Kosy najgorsze dośrodkowania mimo chęci, Ojamaa kiwa się ze swoimi nogami stojąc w miejscu, brakobrony, brak napadu, kompletne 0 grając z 15 zespołem, masakra, nawet po strzeleniu bramki podczas doliczonych 4+1 min graliśmy prawie do tyłu lub próbowaliśmy górnych piłek, zero jakiegoś zrywu całym zespołem, aby zesrać skre do błędu, przecież i tak już było w plecy, trza stawiać wszystko na 1 karte, zapierdalać jako drużyna i walczyć tymbardziej grając u siebie!!
Robak 4,5 ? Jego dynamika była porównywalna z żółwiem. Nic nie zrobił.Po prostu był na boisku. Napastnik jego klasy z takim przeciwnikiem coś powinien ukuć.
Oceny są sporo za wysokie i wszystkim sprawiedliwie,trzeba byłoby zdjąć po 3 punkty.Zwraca uwagę brak oceny trenera i sędziego,który znowu ukradł Widzewowi co najmniej 1 punkt.Jeżeli za rękę przy ciele dyktuje się karnego,to luźna ręka zatrzymująca piłkę,musi być ukarana rzutem karnym dla Widzewa,a tak się niestety nie stało.Była jeszcze nieuznana bramka po strzale z za pola karnego,która dowodzi tej tezy,że jakie sędzia ma nazwisko,takie też było sędziowanie (wszystko dla ukochanej Skry).Zatem uczniowie koruptora Przesmyckiego dalej kręcą lody w najlepsze,bo sam największy szef,wyznacza im drogę działania…
Też uważam że powinna być ocena trenera . Nie jestem ekspertem mimo że ma Widzew chodzę od 30 lat ale już po 10 minutach czułem że będzie bardzo słaby mecz, zresztą potwierdzili to komentatorzy słowami że w pucharze polski faworyci od pierwszej minuty rzucali się ma przeciwnika żeby wybić mu z głowy myślenie o możliwości strzelenia gola.
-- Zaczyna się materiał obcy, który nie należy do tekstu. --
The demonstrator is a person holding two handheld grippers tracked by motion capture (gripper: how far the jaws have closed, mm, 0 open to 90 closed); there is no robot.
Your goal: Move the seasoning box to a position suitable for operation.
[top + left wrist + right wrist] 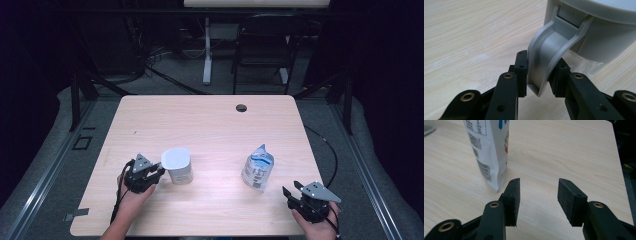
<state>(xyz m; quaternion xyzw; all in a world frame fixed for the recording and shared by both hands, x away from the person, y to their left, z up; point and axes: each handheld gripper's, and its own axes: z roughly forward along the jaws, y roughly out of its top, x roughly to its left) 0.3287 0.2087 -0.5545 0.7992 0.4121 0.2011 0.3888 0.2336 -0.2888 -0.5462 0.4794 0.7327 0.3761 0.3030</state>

My co mecz zapraszamy przeciwników by pokazali 110 % swoich możliwości , taka gra no każdy widzi że widzewski to jest tylko stadion i koszulki a piłkarze to przeciętny poziom tej ligi .
Oceny widzewiaków po meczu ze Skrą – mocno zawyżone! Pozdrawiam
Do roboty nygusy bo to co zagraliscie to poziom na Note 1
Nie łapię, jeżeli średnia jest ok. 6 a dostajemy baty u siebie, to kiedy można mieć noty ok 2-3? Jak wygramy z amatorami będą noty ok.8.
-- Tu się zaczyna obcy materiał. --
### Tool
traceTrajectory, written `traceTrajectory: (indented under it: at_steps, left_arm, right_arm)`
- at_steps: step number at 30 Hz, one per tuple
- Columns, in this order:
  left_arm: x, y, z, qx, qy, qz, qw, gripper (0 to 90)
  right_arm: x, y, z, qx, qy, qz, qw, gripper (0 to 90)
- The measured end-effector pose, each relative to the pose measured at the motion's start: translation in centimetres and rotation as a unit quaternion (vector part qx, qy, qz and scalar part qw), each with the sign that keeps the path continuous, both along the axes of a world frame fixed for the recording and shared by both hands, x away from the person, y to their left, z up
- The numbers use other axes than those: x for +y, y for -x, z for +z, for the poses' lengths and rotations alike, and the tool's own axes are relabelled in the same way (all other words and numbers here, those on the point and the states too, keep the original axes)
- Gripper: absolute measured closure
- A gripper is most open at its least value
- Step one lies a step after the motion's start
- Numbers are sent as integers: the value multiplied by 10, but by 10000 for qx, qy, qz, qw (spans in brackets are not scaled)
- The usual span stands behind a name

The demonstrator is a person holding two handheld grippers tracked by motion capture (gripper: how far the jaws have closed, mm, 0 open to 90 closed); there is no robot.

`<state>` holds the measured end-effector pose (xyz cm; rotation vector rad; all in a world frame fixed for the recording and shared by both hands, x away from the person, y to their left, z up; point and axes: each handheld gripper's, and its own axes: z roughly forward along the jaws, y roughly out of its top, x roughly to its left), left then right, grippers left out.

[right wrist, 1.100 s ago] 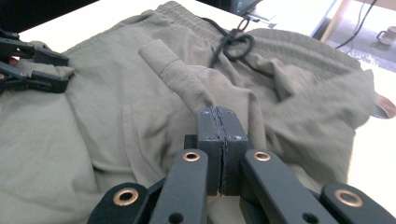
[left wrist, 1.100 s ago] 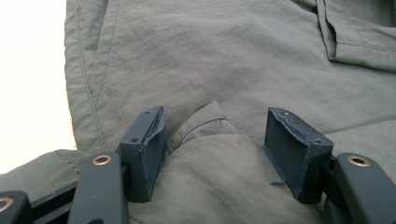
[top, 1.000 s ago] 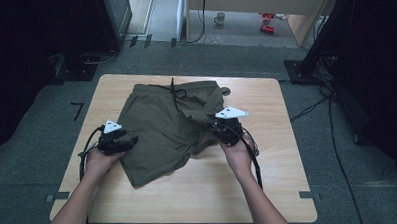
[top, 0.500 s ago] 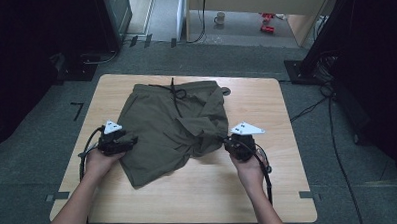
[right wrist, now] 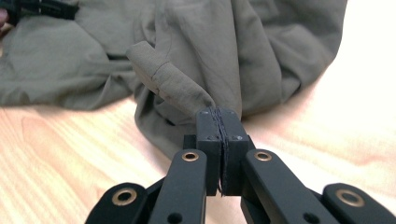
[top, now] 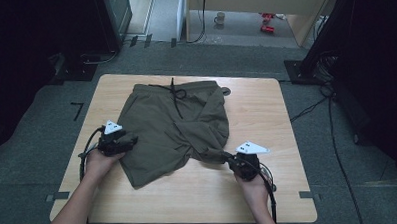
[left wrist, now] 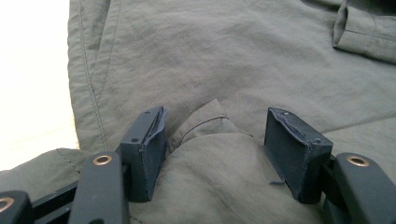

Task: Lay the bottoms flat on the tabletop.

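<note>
1. A pair of olive-green shorts [top: 174,130] lay spread over the middle of a light wooden table [top: 266,109], waistband toward the far edge, with a dark drawstring [top: 175,95] trailing down from the waist.
2. The garment was rumpled: the leg on the person's right was folded and twisted over itself, while the left leg lay flatter and reached toward the near edge.
3. The left gripper [top: 118,141] sat at the left edge of the shorts, held in the person's left hand [top: 99,160], with its grey three-cornered plate on top.
4. In the left gripper view, that left gripper [left wrist: 215,149] had its jaws spread apart, with a raised fold of the olive fabric [left wrist: 210,154] bulging up between them; the pads stood on either side of the fold without closing on it.
5. The right gripper [top: 233,162] was out near the right front part of the table, beside the right leg's hem, held in the right hand [top: 251,182].
6. In the right gripper view, the right gripper [right wrist: 218,126] had its jaws pressed together, pinching a narrow tab of the shorts' hem, which rose from the tips and led back to the bunched cloth [right wrist: 224,46].
7. That pinched corner was drawn out from the rest of the garment toward the person's right, above bare wood.
8. Cables trailed from both grippers back along the forearms.
</note>
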<state>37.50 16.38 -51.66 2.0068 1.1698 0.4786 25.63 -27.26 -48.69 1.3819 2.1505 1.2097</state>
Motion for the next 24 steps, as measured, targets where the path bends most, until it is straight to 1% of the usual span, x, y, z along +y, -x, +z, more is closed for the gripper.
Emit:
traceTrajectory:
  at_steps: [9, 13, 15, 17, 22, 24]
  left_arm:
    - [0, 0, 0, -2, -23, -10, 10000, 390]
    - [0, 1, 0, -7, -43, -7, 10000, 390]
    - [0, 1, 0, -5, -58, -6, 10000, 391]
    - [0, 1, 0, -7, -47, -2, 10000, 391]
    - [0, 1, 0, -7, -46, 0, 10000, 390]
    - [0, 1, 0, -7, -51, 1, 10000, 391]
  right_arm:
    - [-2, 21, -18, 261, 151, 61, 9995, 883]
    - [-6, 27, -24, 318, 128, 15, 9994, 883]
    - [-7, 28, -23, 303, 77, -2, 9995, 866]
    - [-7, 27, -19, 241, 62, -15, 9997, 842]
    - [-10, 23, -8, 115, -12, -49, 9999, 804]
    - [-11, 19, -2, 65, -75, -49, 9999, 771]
Kpina te oceny. Pozdrawiam cenzora
Te oceny chyba trener Kaczmarek wystawił… My kibice dzielimy to na pół… Prócz Gąsiora którego trzeba oszczędzić, to już reszta miernoty… Od Marcina wymagałbym więcej w końcu jego wymagania też są nie małe. Zacznijcie grać, bo ta bajka się skończy źle…
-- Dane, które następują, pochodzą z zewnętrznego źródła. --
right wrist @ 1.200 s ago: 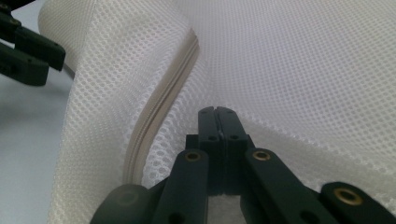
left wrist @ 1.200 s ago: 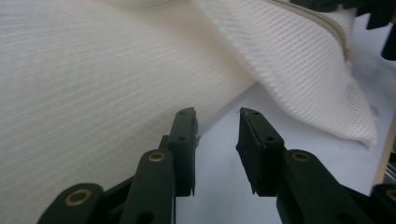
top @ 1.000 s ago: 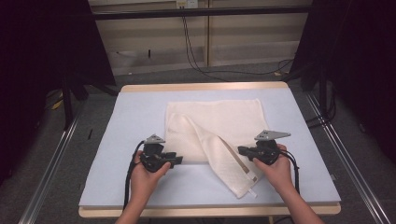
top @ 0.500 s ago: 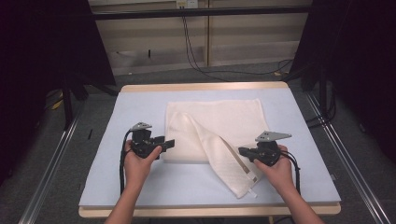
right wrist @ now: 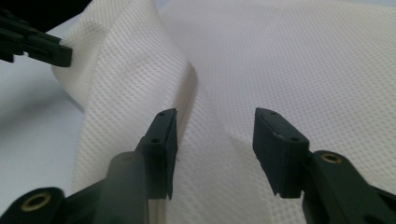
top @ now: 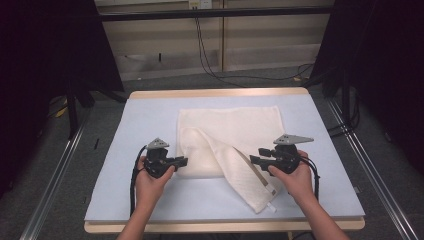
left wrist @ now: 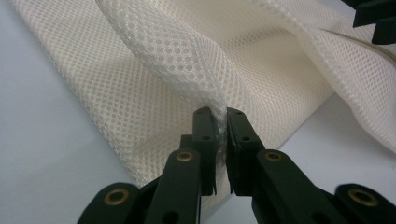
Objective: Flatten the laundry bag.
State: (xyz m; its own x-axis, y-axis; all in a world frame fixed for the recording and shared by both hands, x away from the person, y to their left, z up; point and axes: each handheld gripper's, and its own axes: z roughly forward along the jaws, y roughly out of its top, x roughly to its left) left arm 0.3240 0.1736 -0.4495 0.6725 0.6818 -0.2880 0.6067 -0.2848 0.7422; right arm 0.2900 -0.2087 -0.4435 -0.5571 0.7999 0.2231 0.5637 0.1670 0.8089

„Trudno znaleźć pozytywy w jego grze” = 4,5/10?
Ktoś by strzelił 3 samobóje, to pewnie dostałby 3/10.
To może od razu napiszcie, że skala not to 4-10.
Te oceny, to jakiś żart! A juz ocena dla Ojamy 5,5 i Poczobuta 4,5 to nieporozumienie. Poczo haruje na boisku, walczy, gryzie trawę i 4,5 a Ojama 5,5 hahaha.